BAGIAN 11

110 9 0
                                    

Oops! This image does not follow our content guidelines. To continue publishing, please remove it or upload a different image.



Sejak kepulangan NIDA tadi, Devan tak henti hentinya berteriak tak jelas meminta bi Murti dan orang rumah lainnya untuk selalu menjaga Nida. Tentu saja Devan murka ketika ia baru saja sampai di rumah dan disaat itu Nida datang bersama Aldi. Devan yang semula mengira Aldi lah si pelaku yang membuat Nida terluka langsung marah marah tak jelas pada Aldi. Namun pada akhirnya, Devan mengerti dan meminta Nida untuk segera beristirahat.

"Saya sudah bilang! Jaga Nida! Kalau sore hari dia belum sampai rumah, segera cari!" Devan lagi lagi meneriaki kalimat yang sama, seisi rumah ia bentak tak jelas.

"Maaf tuan, tadi sore saya sudah menelpon si non, tapi tidak diangkat." Pak Dusun memberanikan diri untuk bersuara meski kepalanya tertunduk.

Devan mendelik, saat ini ia hanya kalut dan khawatir pada kondisi putrinya itu. Tidak lebih dari sebuah rasa takut kehilangan. "Lalu kamu membiarkannya begitu saja?!"

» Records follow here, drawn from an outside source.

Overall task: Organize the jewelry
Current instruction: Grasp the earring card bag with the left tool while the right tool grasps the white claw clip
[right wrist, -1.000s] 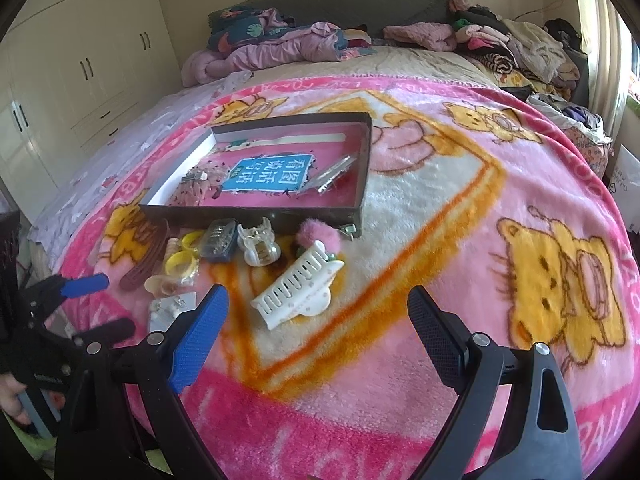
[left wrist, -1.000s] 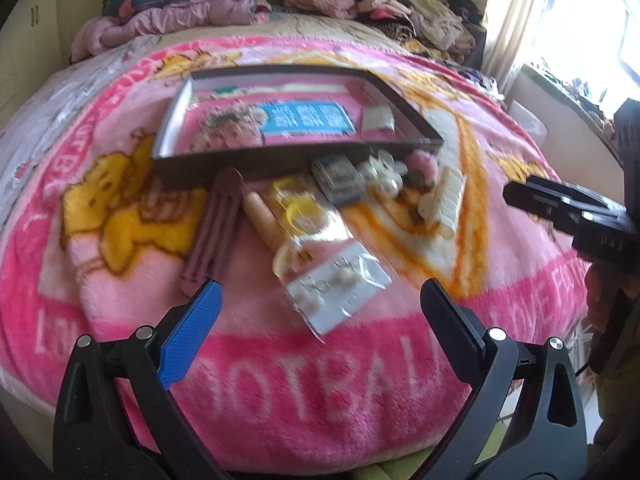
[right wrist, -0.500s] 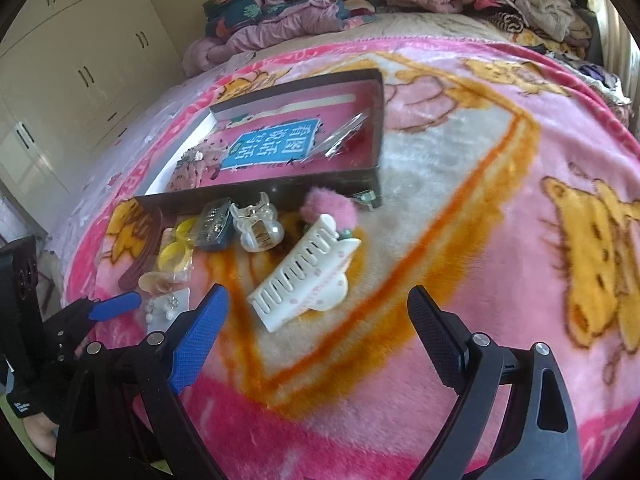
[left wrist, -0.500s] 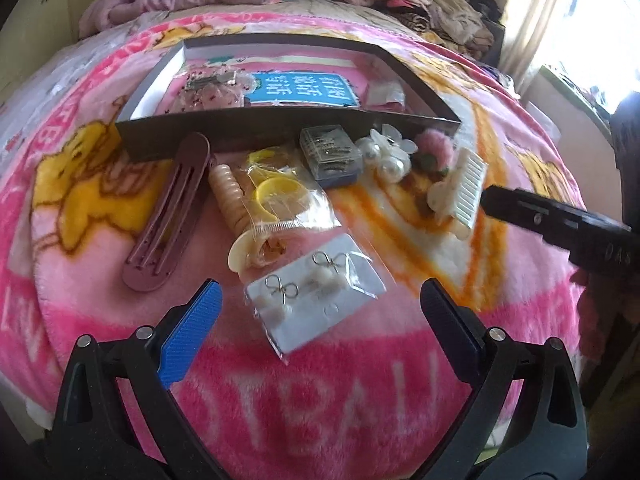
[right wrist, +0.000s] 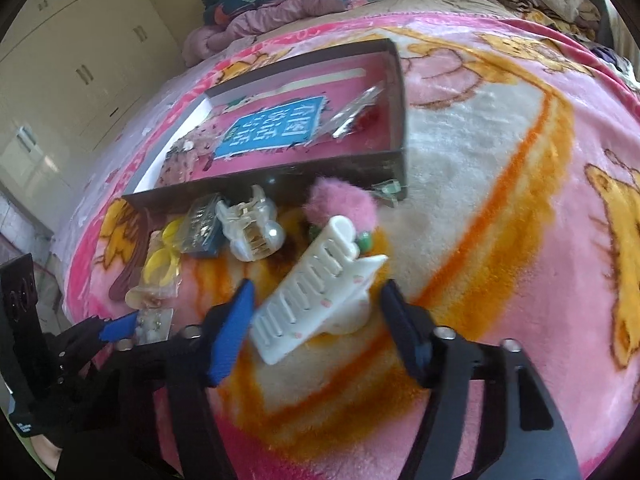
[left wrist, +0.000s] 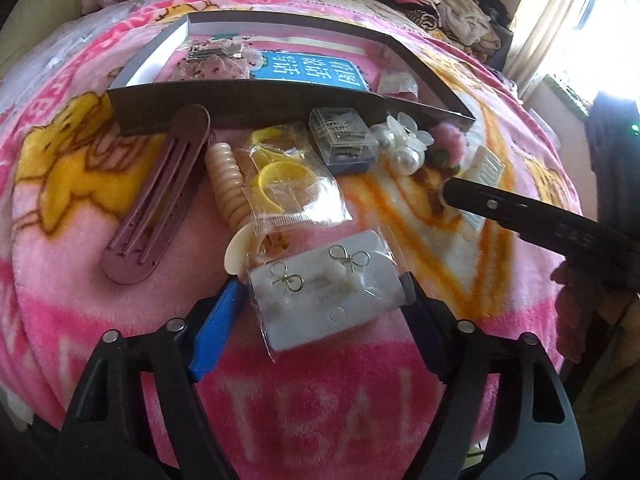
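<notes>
A dark shallow box (left wrist: pixel 256 98) lies on the pink blanket, with hair and jewelry items in front of it. My left gripper (left wrist: pixel 320 292) is open, its fingers on either side of a bagged white card of bow earrings (left wrist: pixel 324 294). My right gripper (right wrist: pixel 316 300) is open around a white claw hair clip (right wrist: pixel 316 300); it also shows in the left wrist view (left wrist: pixel 486 200). Nearby lie a maroon hair clip (left wrist: pixel 160 196), a beige spiral tie (left wrist: pixel 230 184), bagged yellow rings (left wrist: pixel 284 178), a clear case (left wrist: pixel 344 140), a pearl clip (right wrist: pixel 252 232) and a pink pompom (right wrist: pixel 340 204).
The box (right wrist: pixel 280 184) holds a blue-labelled pink card (right wrist: pixel 272 130) and a metal clip (right wrist: pixel 356 116). Piled clothes (right wrist: pixel 280 4) lie at the bed's far end. White wardrobes (right wrist: pixel 72 64) stand left. The blanket's front edge drops off just below my grippers.
Both grippers have moved forward and down. The left now brackets the earring card; the right now brackets the white claw clip. Both jaw gaps have narrowed.
</notes>
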A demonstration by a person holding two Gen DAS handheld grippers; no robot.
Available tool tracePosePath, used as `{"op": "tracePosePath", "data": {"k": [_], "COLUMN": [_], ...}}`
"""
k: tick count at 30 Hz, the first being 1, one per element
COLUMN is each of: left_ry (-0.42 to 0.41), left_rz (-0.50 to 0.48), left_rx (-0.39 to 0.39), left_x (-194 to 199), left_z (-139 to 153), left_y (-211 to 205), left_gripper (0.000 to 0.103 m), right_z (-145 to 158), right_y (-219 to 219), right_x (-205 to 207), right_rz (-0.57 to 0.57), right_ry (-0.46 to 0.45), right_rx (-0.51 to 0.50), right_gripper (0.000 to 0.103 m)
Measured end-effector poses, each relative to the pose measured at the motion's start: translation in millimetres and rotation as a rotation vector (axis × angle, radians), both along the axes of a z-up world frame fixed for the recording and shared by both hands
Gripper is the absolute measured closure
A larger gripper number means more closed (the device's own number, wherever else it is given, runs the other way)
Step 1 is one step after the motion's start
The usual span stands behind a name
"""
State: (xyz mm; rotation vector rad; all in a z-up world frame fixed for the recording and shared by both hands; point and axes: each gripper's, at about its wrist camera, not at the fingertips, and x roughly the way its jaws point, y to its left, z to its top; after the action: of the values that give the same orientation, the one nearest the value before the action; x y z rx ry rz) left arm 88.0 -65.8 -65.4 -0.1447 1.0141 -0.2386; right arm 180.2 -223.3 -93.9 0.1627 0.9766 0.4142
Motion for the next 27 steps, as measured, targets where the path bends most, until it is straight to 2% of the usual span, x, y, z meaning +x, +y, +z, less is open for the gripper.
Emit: {"op": "tracePosePath", "data": {"k": [4, 12, 27], "left_ry": [-0.003, -0.045, -0.114], "left_rz": [-0.021, -0.038, 0.011], "left_rx": [-0.013, -0.008, -0.026], "left_x": [-5, -18, -21], "left_z": [4, 17, 44], "left_y": [2, 5, 31], "left_gripper": [0.037, 0.037, 0.037], "right_z": [2, 12, 45], "right_y": [5, 6, 29], "right_x": [-5, -18, -36], "right_rz": [0.016, 0.03, 0.078], "right_ry": [-0.025, -0.058, -0.139], "right_rx": [-0.034, -0.038, -0.079], "right_gripper": [0.048, 0.053, 0.056]}}
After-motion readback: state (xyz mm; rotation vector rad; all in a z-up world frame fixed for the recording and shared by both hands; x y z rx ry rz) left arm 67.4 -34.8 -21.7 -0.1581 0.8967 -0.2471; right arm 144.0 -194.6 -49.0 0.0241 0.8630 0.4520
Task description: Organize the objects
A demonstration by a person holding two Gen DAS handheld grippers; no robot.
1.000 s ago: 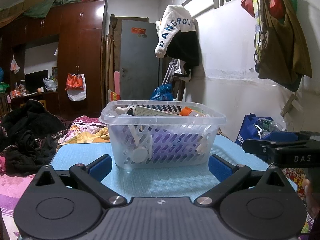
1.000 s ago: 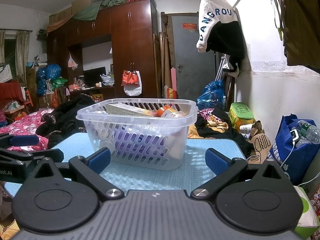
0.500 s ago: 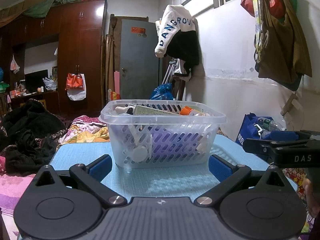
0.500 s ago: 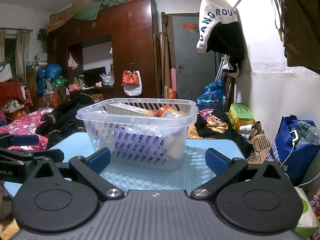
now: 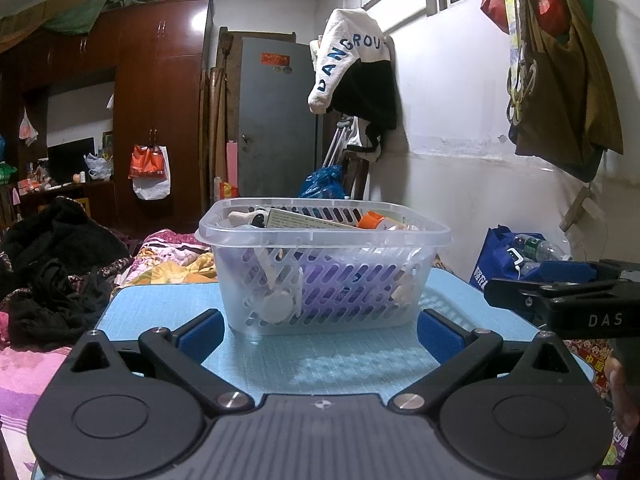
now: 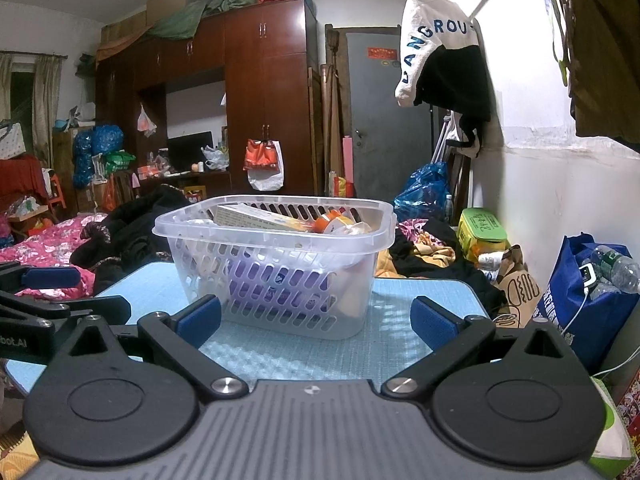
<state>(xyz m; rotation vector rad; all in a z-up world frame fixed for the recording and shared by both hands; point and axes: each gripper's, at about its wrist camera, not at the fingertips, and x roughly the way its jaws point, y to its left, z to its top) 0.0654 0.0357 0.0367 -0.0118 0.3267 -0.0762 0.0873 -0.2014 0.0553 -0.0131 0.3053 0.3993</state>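
Nothing moved — both grippers [image 5: 320,330] [image 6: 316,318] gape wide before basket [image 5: 324,264] on blue table [image 5: 160,304].

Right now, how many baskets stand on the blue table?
1: the clear plastic basket stands mid-table, ahead of both open grippers, left and right. Nothing could hide another.
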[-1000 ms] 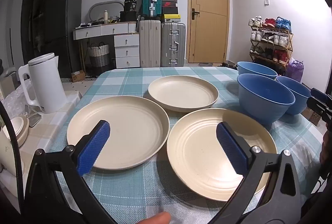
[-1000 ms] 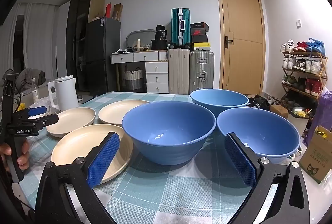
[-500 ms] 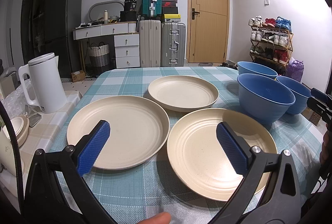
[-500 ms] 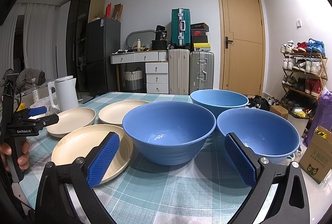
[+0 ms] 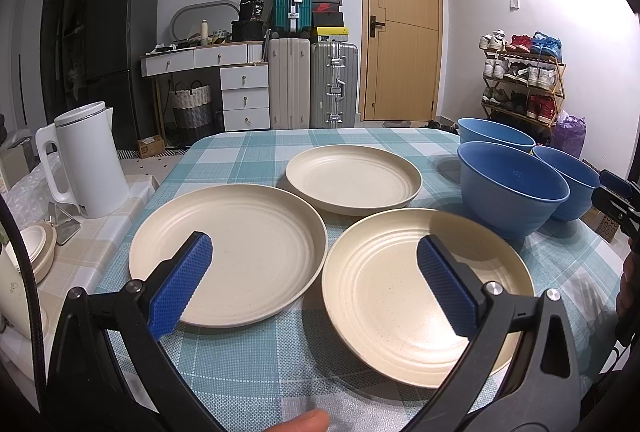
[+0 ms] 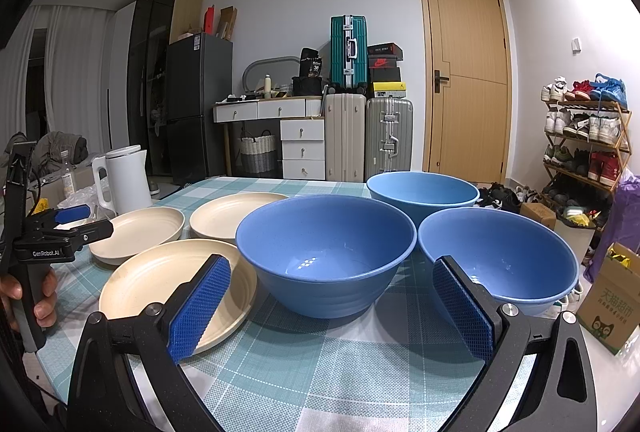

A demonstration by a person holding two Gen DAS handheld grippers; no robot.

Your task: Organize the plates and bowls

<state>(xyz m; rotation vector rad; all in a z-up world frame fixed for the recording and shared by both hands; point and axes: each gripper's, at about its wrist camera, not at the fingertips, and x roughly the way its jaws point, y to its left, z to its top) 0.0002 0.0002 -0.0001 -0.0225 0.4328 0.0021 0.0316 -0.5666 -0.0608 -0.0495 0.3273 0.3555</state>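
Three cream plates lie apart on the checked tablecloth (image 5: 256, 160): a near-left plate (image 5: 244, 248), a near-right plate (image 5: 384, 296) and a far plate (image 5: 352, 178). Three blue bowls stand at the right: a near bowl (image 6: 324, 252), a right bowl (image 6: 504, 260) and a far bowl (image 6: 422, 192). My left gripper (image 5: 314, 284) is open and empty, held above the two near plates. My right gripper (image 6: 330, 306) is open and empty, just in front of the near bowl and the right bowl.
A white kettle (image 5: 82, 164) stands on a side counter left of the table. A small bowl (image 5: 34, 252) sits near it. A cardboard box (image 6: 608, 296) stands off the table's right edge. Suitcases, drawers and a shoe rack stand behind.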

"Ayah, Nida luka karena ulah Nida sendiri." Nida yang sedang diobati oleh BI Murti pun angkat bicara. Tentu saja Nida tak terima jika seisi rumah disalahkan hanya karena ulahnya. Terkadang Nida jengah dengan sikap ayahnya yang terlalu berlebihan.

Devan menatap putrinya kasihan, bagaimana tidak kasihan saat melihat Nida memiliki memar merah di pelipisnya. Dan selain kasihan, Devan juga murka melihat anaknya terluka seperti ini.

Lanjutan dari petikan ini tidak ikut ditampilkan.